## Brief
Starting at the line that contains "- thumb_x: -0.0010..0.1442" and stopping at the line that contains "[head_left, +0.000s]", restate each line of the records below exactly. Omit the pictures.
***** Exercise data
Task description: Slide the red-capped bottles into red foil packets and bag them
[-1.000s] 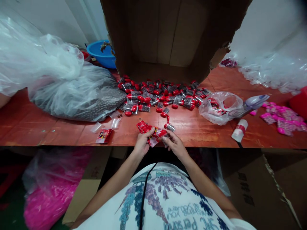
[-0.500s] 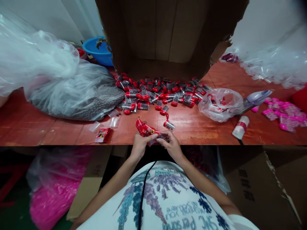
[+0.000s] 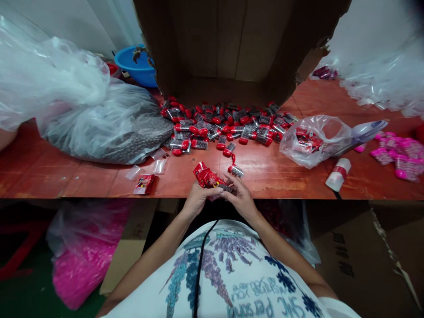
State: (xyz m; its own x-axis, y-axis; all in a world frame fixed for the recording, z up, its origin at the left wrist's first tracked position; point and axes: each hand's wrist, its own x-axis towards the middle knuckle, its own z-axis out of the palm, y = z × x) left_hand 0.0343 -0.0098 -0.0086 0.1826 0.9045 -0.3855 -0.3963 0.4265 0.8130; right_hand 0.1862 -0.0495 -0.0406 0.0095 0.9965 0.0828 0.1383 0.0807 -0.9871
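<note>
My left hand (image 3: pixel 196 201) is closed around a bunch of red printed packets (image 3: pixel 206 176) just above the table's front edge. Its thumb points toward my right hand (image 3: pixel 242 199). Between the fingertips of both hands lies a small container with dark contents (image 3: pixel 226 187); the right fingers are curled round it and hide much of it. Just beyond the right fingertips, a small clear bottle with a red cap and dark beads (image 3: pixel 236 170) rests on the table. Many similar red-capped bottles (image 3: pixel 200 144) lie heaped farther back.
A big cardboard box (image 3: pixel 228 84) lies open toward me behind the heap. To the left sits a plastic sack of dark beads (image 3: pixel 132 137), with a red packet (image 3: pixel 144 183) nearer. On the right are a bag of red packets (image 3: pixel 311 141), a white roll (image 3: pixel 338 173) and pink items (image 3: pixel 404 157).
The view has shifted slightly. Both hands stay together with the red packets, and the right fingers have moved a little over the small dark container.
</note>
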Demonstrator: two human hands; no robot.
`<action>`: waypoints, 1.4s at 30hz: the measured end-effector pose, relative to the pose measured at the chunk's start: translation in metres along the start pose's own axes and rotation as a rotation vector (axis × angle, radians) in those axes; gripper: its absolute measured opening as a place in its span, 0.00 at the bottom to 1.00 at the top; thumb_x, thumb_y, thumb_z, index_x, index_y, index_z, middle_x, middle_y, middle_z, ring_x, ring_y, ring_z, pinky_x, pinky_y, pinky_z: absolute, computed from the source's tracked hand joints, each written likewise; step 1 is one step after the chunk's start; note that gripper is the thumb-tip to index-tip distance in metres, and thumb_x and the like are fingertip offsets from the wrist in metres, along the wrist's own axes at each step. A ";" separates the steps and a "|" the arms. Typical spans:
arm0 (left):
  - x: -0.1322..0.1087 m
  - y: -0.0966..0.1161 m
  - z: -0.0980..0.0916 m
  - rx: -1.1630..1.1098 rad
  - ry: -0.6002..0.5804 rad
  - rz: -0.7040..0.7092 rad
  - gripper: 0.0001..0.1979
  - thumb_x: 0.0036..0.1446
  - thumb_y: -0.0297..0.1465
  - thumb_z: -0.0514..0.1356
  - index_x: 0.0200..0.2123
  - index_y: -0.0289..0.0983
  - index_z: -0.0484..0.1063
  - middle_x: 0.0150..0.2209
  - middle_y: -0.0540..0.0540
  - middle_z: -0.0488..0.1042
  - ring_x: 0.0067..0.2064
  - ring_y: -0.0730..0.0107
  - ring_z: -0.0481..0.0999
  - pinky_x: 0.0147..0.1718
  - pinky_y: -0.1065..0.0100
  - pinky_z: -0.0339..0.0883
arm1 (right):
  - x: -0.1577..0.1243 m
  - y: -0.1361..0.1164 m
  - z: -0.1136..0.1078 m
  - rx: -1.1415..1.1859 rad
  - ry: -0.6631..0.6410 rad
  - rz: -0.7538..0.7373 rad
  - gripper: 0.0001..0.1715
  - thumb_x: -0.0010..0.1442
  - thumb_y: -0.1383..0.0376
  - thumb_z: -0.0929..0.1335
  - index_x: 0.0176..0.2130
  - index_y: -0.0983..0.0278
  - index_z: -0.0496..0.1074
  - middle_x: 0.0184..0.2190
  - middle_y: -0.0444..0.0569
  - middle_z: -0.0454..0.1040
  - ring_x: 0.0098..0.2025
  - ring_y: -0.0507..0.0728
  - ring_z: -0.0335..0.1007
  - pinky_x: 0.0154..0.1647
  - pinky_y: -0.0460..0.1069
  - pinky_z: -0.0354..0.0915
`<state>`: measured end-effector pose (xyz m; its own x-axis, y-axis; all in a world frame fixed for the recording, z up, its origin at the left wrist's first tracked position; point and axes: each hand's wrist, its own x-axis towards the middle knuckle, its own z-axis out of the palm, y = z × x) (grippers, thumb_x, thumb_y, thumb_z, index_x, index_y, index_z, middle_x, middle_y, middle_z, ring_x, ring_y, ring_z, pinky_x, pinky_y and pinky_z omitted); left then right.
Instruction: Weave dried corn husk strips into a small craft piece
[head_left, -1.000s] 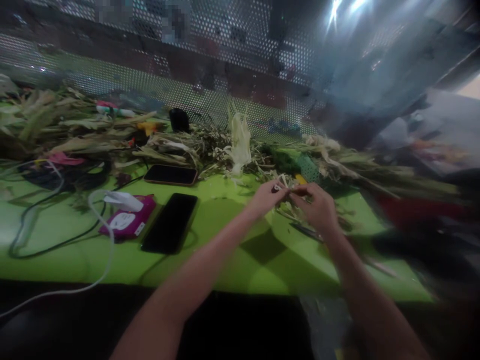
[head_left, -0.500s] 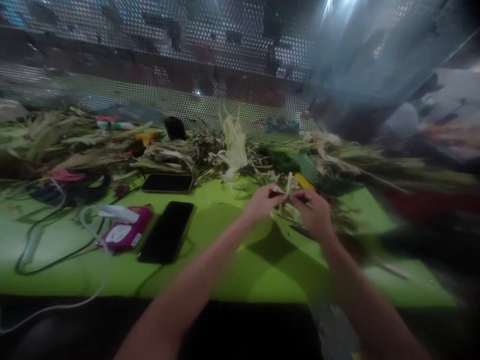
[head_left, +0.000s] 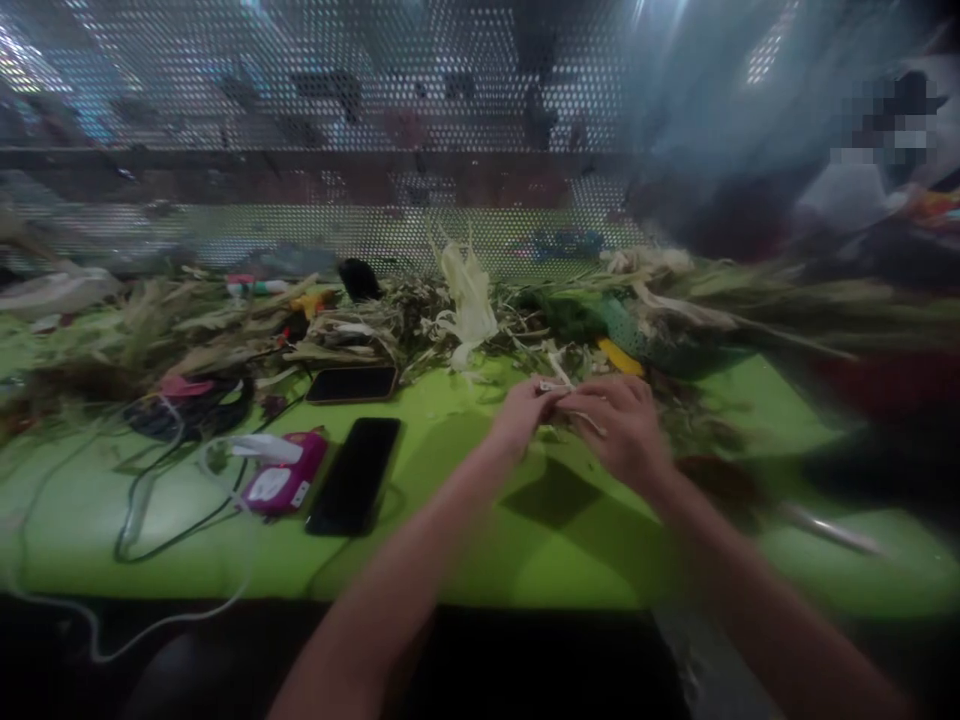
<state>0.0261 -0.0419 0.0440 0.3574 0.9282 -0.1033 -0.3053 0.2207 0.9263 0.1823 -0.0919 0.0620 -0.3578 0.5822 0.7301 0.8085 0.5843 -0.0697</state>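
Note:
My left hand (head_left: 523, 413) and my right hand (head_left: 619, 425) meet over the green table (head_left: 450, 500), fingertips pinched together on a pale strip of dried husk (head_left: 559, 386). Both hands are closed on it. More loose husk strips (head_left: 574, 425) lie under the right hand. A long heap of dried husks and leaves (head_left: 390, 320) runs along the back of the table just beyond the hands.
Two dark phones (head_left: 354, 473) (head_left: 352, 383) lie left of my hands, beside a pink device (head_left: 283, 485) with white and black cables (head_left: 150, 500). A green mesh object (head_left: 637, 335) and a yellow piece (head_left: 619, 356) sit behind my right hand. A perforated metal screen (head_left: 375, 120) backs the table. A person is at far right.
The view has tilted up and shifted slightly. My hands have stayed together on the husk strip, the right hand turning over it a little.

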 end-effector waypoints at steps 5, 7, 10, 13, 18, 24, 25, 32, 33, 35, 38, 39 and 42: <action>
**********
## Answer
  - thumb_x: -0.0010..0.1442
  - thumb_y: -0.1383..0.0376
  - thumb_z: -0.0929..0.1335
  - index_x: 0.0176..0.2130
  - index_y: -0.0983..0.0278
  - index_z: -0.0496..0.1074
  - middle_x: 0.0184..0.2190
  - middle_y: -0.0444..0.0569
  - middle_z: -0.0454..0.1040
  - ring_x: 0.0098..0.2025
  - ring_y: -0.0507..0.0728
  - ring_z: -0.0335..0.1007
  - pinky_x: 0.0154..0.1647
  - pinky_y: -0.0460..0.1069
  - pinky_z: -0.0354..0.0915
`<state>`: measured end-effector pose (xyz m; its own x-axis, y-axis; all in a world frame fixed for the recording, z up, its origin at the left wrist's first tracked position; point and axes: each hand's wrist, its own x-axis towards the middle knuckle, its own z-axis out of the palm, y = z × x) (grippers, thumb_x, thumb_y, thumb_z, index_x, index_y, index_z, middle_x, middle_y, middle_z, ring_x, ring_y, ring_z, pinky_x, pinky_y and pinky_z omitted); left then right.
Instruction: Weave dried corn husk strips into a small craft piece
[head_left, -1.000s] 
[head_left, -0.500s] 
[head_left, +0.000s] 

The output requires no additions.